PROBLEM DESCRIPTION:
The required output is the line containing "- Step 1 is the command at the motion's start" and every line after it, transcribed exactly through the end of the data below.

___ GIVEN MATERIAL

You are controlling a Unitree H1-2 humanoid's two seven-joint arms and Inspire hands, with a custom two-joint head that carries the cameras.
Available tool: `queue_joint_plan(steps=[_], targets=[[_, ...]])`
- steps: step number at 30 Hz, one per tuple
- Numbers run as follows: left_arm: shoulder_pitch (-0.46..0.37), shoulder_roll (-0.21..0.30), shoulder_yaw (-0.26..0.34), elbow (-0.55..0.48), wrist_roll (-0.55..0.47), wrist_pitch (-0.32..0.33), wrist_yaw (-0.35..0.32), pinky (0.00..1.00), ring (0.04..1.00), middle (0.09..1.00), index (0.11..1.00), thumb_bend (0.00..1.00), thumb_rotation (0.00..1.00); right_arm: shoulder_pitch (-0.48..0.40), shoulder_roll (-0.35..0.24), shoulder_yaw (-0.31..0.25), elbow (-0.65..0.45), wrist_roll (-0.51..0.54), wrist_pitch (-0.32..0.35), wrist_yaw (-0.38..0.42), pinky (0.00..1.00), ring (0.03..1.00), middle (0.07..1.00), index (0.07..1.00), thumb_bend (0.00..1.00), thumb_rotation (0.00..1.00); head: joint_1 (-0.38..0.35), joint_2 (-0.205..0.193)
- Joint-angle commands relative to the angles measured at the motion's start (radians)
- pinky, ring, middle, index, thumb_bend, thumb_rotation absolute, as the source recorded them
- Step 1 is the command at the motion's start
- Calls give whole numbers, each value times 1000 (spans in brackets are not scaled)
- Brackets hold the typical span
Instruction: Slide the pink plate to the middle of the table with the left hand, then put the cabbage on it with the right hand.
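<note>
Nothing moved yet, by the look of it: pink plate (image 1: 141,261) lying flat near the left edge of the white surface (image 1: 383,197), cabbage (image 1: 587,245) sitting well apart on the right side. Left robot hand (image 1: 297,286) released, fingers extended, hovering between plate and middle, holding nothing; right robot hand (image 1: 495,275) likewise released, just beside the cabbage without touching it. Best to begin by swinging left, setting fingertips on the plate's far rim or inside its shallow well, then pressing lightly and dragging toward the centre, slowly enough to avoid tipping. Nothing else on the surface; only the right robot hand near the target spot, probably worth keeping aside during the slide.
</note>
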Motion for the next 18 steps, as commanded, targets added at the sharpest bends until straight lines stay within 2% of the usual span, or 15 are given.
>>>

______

RESULT OF THIS EXERCISE:
- Step 1 is the command at the motion's start
- Calls give whole numbers, each value times 1000 (spans in brackets are not scaled)
- Brackets hold the typical span
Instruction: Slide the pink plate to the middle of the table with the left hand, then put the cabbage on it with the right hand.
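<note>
Nothing moved yet, by the look of it: pink plate (image 1: 141,261) lying flat near the left edge of the white surface (image 1: 383,197), cabbage (image 1: 587,245) sitting well apart on the right side. Left robot hand (image 1: 297,286) released, fingers extended, hovering between plate and middle, holding nothing; right robot hand (image 1: 495,275) likewise released, just beside the cabbage without touching it. Best to begin by swinging left, setting fingertips on the plate's far rim or inside its shallow well, then pressing lightly and dragging toward the centre, slowly enough to avoid tipping. Nothing else on the surface; only the right robot hand near the target spot, probably worth keeping aside during the slide.
</note>
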Motion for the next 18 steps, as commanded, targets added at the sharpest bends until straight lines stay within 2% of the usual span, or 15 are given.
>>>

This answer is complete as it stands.